YOUR TASK ▸ Each line from the one containing "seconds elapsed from" to the final line of the listing below must be transcribed exactly; all others are left out.
=-=-=-=-=
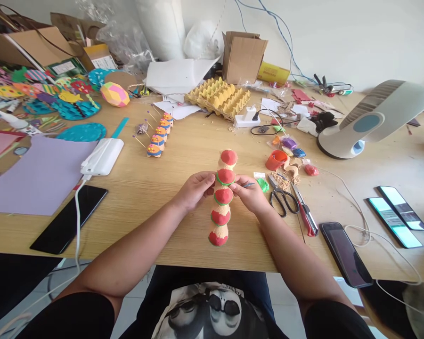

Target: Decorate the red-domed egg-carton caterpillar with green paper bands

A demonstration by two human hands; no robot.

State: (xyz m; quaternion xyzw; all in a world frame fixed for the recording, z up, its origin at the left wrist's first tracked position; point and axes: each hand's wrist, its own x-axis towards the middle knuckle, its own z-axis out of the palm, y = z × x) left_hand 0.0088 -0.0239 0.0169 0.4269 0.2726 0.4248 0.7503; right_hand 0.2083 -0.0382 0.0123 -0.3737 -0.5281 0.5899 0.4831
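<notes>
A strip of egg-carton cups (222,197) with red painted tops and green rings lies lengthwise on the wooden table (162,235) in front of me. My left hand (194,188) pinches its left side near the second cup. My right hand (249,193) touches its right side, fingers closed round a thin blue-tipped tool that I cannot name. A similar blue-and-orange painted strip (160,134) with sticks poking out lies farther back on the left.
Black scissors (282,197) and a red craft knife (305,216) lie right of my hand, with clay bits and an orange cup (275,160). Phones (346,254) sit right and left (69,219). A power bank (102,155), purple paper (38,176), egg tray (217,96) and fan (374,117) stand around.
</notes>
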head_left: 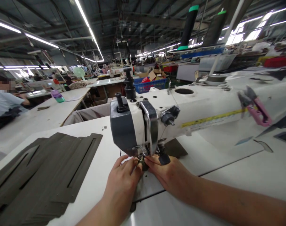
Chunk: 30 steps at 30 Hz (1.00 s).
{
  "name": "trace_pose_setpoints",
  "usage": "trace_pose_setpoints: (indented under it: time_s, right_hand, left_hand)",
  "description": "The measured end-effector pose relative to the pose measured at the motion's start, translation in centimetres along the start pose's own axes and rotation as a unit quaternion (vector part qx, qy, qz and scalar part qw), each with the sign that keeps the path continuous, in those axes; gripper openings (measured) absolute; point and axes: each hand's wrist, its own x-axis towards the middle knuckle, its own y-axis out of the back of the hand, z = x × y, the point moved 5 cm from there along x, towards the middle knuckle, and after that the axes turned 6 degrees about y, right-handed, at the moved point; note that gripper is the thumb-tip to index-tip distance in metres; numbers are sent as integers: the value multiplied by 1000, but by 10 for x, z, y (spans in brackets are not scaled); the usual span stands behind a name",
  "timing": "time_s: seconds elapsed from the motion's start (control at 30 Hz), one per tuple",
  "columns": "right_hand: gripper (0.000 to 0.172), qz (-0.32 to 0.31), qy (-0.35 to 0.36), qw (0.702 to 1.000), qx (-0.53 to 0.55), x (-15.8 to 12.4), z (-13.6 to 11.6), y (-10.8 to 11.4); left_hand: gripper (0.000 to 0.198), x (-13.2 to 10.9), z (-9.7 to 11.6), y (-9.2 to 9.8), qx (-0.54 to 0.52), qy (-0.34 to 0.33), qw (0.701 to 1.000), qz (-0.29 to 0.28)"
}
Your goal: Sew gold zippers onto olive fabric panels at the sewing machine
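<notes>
An industrial sewing machine head (131,125) stands on a white table (91,141), its long arm running to the right. My left hand (120,182) and my right hand (168,177) meet under the needle area. Their fingertips pinch a small dark fabric piece (143,164) at the presser foot. The machine head hides the needle itself. To the left of my hands lies an overlapping stack of dark olive slotted fabric panels (46,175). Pink-handled thread snips (257,108) rest on the machine arm, beyond a yellow tape measure (211,119).
Two dark thread cones (189,28) stand on a rack above the machine. A seated person (3,102) works at a long table on the left. Behind the machine are a blue crate (150,85) with cardboard, a green fan (79,72), and further workstations.
</notes>
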Motion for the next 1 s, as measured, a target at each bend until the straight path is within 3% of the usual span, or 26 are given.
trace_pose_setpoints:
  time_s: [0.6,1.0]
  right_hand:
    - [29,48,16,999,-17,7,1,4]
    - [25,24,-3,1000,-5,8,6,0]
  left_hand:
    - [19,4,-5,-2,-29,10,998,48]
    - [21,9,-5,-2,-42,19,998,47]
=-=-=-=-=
EXERCISE OUTPUT ▸
  "timing": "time_s: seconds elapsed from the motion's start (control at 30 Hz), one per tuple",
  "columns": "right_hand: gripper (0.000 to 0.172), qz (-0.32 to 0.31), qy (-0.35 to 0.36), qw (0.702 to 1.000), qx (-0.53 to 0.55), x (-15.8 to 12.4), z (-13.6 to 11.6), y (-10.8 to 11.4); left_hand: gripper (0.000 to 0.198), x (-13.2 to 10.9), z (-9.7 to 11.6), y (-9.2 to 9.8), qx (-0.54 to 0.52), qy (-0.34 to 0.33), qw (0.701 to 1.000), qz (-0.29 to 0.28)"
}
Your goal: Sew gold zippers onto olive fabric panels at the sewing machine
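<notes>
An industrial sewing machine head (131,125) stands on a white table (91,141), its long arm running to the right. My left hand (120,182) and my right hand (168,177) meet under the needle area. Their fingertips pinch a small dark fabric piece (143,164) at the presser foot. The machine head hides the needle itself. To the left of my hands lies an overlapping stack of dark olive slotted fabric panels (46,175). Pink-handled thread snips (257,108) rest on the machine arm, beyond a yellow tape measure (211,119).
Two dark thread cones (189,28) stand on a rack above the machine. A seated person (3,102) works at a long table on the left. Behind the machine are a blue crate (150,85) with cardboard, a green fan (79,72), and further workstations.
</notes>
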Motion for the next 1 s, as measured, a target at each bend until the straight path is within 3% of the usual span, or 26 are given.
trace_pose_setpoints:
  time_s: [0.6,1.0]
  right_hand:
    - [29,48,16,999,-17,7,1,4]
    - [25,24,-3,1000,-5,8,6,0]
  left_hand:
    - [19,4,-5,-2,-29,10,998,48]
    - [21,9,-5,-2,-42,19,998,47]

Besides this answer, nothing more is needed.